Sunday, March 13, 2016

RINO Ex-Senator D'Amato: Trying To Stop Trump @ Convention "Will Spark Revolution"

by JASmius



The man who gave us "Senator Chucky Schumer" is, I think, a vast distance behind the intellectual curve over what's going on with Trumpmania:

Former Senator Al D'Amato, R-NY, says any effort to take away [the] nomination from Donald Trump at the Republican convention in Cleveland this summer is likely to cause a "revolution" in the party.

Do tell.  Is this a tacit admission and approval of the mob violence that Trump foments from his supporters (at least until they're confronted by a bigger mob)?  If so, that convention might be even more "entertaining" than even I imagined.

Speaking Sunday to John Catsimatidis on his popular talk show, D'Amato blasted Mitt Romney for his recent anti-Trump speech, saying that the 2012 GOP presidential nominee shouldn't mobilize against the real estate mogul.

Why not, Al?  Isn't he entitled to his opinion, and to act upon it, just like you?

"You've got people like that trying to stop Trump....

The "real sin," apparently.

....and I think they should be ashamed of themselves," D'Amato said.

Why, Al?  Wouldn't you be doing the same thing in their position?

"If they want to be for a candidate, be for a candidate, come out for the candidate, campaign for the candidate. But don't just go on with this business, 'We want a stalemated convention so that the powerbrokers – whoever's left of them – can decide.'"

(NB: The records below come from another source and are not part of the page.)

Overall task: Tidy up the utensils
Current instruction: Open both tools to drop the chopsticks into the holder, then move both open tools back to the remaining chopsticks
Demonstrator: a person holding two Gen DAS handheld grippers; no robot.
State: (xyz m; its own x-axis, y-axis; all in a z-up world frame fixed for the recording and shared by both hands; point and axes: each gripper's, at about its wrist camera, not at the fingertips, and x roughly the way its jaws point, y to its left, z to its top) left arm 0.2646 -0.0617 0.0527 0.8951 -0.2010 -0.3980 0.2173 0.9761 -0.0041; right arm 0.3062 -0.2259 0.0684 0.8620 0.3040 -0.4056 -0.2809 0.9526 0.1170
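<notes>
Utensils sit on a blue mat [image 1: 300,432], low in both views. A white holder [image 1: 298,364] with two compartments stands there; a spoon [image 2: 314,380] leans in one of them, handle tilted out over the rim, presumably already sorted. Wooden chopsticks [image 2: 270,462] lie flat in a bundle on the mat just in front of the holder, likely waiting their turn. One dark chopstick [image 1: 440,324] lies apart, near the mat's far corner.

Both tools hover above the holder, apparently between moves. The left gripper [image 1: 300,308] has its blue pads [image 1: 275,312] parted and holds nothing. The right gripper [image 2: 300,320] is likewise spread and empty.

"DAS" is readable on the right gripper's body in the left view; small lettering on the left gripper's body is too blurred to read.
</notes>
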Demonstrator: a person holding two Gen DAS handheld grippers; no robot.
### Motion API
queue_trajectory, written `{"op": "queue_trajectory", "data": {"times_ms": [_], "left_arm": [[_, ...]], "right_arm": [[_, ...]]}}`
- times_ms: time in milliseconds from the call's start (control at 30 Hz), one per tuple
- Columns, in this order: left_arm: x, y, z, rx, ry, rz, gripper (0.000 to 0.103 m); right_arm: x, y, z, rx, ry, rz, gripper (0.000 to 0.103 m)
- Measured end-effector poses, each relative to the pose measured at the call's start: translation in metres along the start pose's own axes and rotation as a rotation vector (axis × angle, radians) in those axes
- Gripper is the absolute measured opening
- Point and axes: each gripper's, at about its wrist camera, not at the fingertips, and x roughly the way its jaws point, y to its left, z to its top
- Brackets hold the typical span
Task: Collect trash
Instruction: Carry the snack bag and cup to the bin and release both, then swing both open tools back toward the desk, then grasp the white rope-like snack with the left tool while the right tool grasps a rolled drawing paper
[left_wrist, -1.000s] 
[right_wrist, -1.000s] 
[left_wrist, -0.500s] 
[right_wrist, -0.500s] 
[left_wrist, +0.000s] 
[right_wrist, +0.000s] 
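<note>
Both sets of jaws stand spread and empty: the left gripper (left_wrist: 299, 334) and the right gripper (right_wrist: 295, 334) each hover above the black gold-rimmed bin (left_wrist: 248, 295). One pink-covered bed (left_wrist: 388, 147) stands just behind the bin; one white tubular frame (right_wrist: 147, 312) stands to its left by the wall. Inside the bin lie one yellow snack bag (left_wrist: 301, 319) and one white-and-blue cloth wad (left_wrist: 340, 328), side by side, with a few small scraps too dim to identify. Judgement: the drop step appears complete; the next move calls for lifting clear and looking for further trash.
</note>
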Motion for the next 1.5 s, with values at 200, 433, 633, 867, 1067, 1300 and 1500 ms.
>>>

They're against Trump.  They want to stop him.  A brokered convention is probably the only (and highly unlikely) way left to possibly accomplish that, and is part of, in a last resort sense, that very campaigning.  C'mon, Al, you were part of the "establishment," once; you must be aware of all this.

D'Amato warned that such a measure would drive away the voters that the real estate mogul has attracted to the party and would alienate the rest of Trump's supporters.

Al, Trump's supporters are already alienated from the party.  That's why I've been calling it a hostile takeover for the past nine months.  It seems lost in all the Trumplican rationalizing and excuse-making, including on this very site, that Trump and his supporters are not conservatives - either defectors or "never-were's" - and their hostile takeover of the GOP will displace and exile true conservatives - which, yes, includes the dreaded "establishment" - from national politics in favor of an older strain of "politically incorrect" statism with fascistic personality cult overtones - call it an Americanized "Mussolini Template" - that will abandon the "defectors" in the Trumplican ranks as soon as he has the nomination and thus no longer needs to pander to their imagined right-wing sensibilities (i.e. "anger" at all the wrong people) anymore.  And judging by the unthinking depthlessness of their devotion, it will be far, far too late before they ever realize how badly they're getting swindled.

"If they do that, I think that there's going to be a revolution. I think that the many people who have come to the party or supported Donald are gonna lose heart and faith in it. Let the process work out, don't try to engineer it."

The "revolution," Al, has already happened.  What stopping it via a brokered convention would be is the counter-revolution.  Which would be a heartening thing to see, since the November election is lost to us anyway thanks to this insanity, and this would constitute conservatism defending its home.  But given that, as I've said many times before, the GOP "establishment" is conventionalist, not counter-revolutionary, in temperament, I think the scenario you fear is a hopeless pipedream.

Unless George Will is right, and the Trump tide will finally start going back out after Rubio loses Florida on Tuesday and drops out of the race.  Which I don't think the Bow-Tied One is.

But if that did happen, if, as polls have consistently shown up to now, Trump can't win a two-man race, and Ted Cruz arrived in Cleveland with slightly more delegates but not a majority, meaning....a brokered convention, does anybody believe that Trumplicans won't throw a pissing fit if their candidate doesn't get the nomination anyway?  That they will accept ANYBODY else as GOP nominee, no matter how fair and square their guy would have lost?  Anybody who does is deluding themselves.

Which is why the November election is already lost.  The GOP civil war is here, the party is split no matter who wins in Cleveland, and it will likely never be reunited.

Tea Party mission accomplished.

Reagan wept.

Oh, and here's another "See, I told you so" for your collection....



Exit question: Why should the ultimate "deal-maker" have anything to fear from a brokered convention?